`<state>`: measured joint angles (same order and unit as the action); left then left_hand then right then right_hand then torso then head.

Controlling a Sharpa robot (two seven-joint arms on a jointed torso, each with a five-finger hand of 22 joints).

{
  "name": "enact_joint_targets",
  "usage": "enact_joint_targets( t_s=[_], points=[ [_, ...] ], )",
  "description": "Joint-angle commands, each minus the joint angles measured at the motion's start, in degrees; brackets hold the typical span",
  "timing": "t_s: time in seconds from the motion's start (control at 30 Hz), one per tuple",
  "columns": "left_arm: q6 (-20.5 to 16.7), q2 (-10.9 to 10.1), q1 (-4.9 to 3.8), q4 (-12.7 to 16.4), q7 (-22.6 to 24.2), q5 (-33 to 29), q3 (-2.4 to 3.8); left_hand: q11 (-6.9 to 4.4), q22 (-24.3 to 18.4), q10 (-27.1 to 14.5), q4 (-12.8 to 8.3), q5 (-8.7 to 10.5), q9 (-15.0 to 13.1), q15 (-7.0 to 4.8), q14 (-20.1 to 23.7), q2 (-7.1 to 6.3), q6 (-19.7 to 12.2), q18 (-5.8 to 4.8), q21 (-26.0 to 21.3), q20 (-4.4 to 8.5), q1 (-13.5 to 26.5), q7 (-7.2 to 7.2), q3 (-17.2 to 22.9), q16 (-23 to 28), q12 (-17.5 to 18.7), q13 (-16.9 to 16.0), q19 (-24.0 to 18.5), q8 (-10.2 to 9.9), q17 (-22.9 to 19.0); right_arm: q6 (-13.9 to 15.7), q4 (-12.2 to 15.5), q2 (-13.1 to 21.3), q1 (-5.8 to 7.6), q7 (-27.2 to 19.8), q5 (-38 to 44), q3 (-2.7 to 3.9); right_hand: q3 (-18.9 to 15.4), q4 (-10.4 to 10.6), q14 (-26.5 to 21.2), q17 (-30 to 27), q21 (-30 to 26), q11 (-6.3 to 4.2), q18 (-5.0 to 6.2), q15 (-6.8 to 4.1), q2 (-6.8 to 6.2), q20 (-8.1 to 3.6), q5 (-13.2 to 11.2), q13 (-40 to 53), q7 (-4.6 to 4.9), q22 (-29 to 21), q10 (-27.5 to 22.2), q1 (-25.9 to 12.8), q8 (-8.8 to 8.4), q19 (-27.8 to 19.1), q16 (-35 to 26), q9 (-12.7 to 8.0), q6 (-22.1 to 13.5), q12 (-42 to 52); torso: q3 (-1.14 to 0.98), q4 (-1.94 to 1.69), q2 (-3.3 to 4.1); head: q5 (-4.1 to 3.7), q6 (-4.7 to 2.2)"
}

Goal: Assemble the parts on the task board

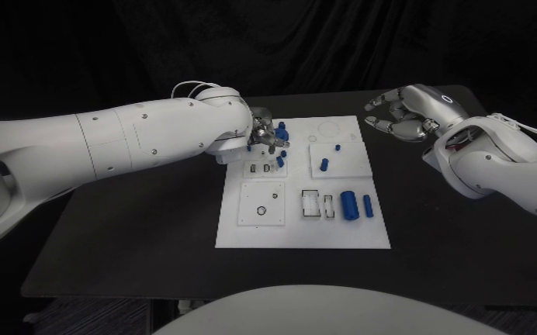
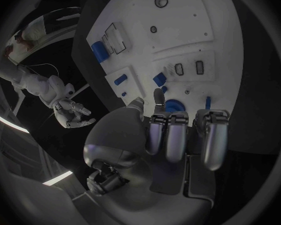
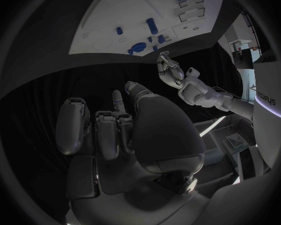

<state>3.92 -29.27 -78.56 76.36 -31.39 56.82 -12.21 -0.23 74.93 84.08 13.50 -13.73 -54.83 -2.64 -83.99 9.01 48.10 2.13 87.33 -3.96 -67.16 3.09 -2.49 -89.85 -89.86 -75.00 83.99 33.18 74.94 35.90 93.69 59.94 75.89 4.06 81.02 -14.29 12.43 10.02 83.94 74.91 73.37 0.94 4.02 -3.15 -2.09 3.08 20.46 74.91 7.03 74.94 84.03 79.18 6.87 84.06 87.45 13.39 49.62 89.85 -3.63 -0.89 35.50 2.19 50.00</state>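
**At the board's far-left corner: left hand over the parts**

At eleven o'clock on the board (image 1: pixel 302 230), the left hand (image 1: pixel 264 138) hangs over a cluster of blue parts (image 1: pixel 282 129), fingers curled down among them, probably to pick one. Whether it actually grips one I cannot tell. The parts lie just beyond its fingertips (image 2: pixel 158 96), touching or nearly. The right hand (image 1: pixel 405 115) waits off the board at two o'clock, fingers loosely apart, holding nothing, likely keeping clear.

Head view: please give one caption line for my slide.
Left hand works among blue parts on the white task board; right hand hovers aside.
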Motion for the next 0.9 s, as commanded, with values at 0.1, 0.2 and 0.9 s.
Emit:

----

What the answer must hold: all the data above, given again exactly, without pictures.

▶ **ANSWER TO THIS EXERCISE**:
`<state>`: measured joint angles (same order and unit as the action); left then left_hand then right then right_hand then torso then head.

Controlling a Sharpa robot (two seven-joint arms on a jointed torso, each with a five-finger hand of 22 joints).

{
  "name": "enact_joint_targets",
  "usage": "enact_joint_targets( t_s=[_], points=[ [_, ...] ], )",
  "description": "Joint-angle commands, each minus the joint angles measured at the motion's start, in degrees; brackets hold the typical span",
  "timing": "t_s: time in seconds from the motion's start (control at 30 Hz), one per tuple",
  "columns": "left_arm: q6 (-20.5 to 16.7), q2 (-10.9 to 10.1), q1 (-4.9 to 3.8), q4 (-12.7 to 16.4), q7 (-22.6 to 24.2), q5 (-33 to 29), q3 (-2.4 to 3.8); left_hand: q11 (-6.9 to 4.4), q22 (-24.3 to 18.4), q10 (-27.1 to 14.5), q4 (-12.8 to 8.3), q5 (-8.7 to 10.5), q9 (-15.0 to 13.1), q15 (-7.0 to 4.8), q14 (-20.1 to 23.7), q2 (-7.1 to 6.3), q6 (-19.7 to 12.2), q18 (-5.8 to 4.8), q21 (-26.0 to 21.3), q20 (-4.4 to 8.5), q1 (-13.5 to 26.5), q7 (-7.2 to 7.2), q3 (-17.2 to 22.9), q16 (-23 to 28), q12 (-17.5 to 18.7), q13 (-16.9 to 16.0), q19 (-24.0 to 18.5), q8 (-10.2 to 9.9), q17 (-22.9 to 19.0); right_arm: q6 (-13.9 to 15.7), q4 (-12.2 to 15.5), q2 (-13.1 to 21.3), q1 (-5.8 to 7.6), q7 (-27.2 to 19.8), q5 (-38 to 44), q3 (-2.7 to 3.9); right_hand: q3 (-18.9 to 15.4), q4 (-10.4 to 10.6), q14 (-26.5 to 21.2), q17 (-30 to 27), q21 (-30 to 26), q11 (-6.3 to 4.2), q18 (-5.0 to 6.2), q15 (-6.8 to 4.1), q2 (-6.8 to 6.2), q20 (-8.1 to 3.6), q5 (-13.2 to 11.2), q13 (-40 to 53), q7 (-4.6 to 4.9), q22 (-29 to 21), q10 (-27.5 to 22.2), q1 (-25.9 to 12.8), q8 (-8.8 to 8.4), q19 (-27.8 to 19.1), q16 (-35 to 26), q9 (-12.7 to 8.0), q6 (-22.1 to 13.5), q12 (-42 to 52); torso: q3 (-1.14 to 0.98), q4 (-1.94 to 1.69), q2 (-3.3 to 4.1); head: q5 (-4.1 to 3.7), q6 (-4.7 to 2.2)"
}

Goal: Assemble the parts on the task board


<state>3.92 -29.27 -78.56 76.36 -31.39 56.82 -12.21 -0.23 74.93 84.08 13.50 -13.73 -54.83 -2.64 -83.99 9.01 48.10 2.13 87.33 -3.96 -67.16 3.09 -2.49 -89.85 -89.86 -75.00 83.99 33.18 74.94 35.90 93.69 59.94 75.89 4.06 81.02 -14.29 12.43 10.02 83.94 74.91 73.37 0.94 4.02 -3.15 -2.09 3.08 20.46 74.91 7.03 74.94 84.03 79.18 6.87 84.06 87.45 13.39 49.62 89.85 -3.63 -0.89 35.50 2.19 50.00</state>
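**At the board's far-left corner: left hand over the parts**

At eleven o'clock on the board (image 1: pixel 302 230), the left hand (image 1: pixel 264 138) hangs over a cluster of blue parts (image 1: pixel 282 129), fingers curled down among them, probably to pick one. Whether it actually grips one I cannot tell. The parts lie just beyond its fingertips (image 2: pixel 158 96), touching or nearly. The right hand (image 1: pixel 405 115) waits off the board at two o'clock, fingers loosely apart, holding nothing, likely keeping clear.

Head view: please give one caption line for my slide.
Left hand works among blue parts on the white task board; right hand hovers aside.
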Motion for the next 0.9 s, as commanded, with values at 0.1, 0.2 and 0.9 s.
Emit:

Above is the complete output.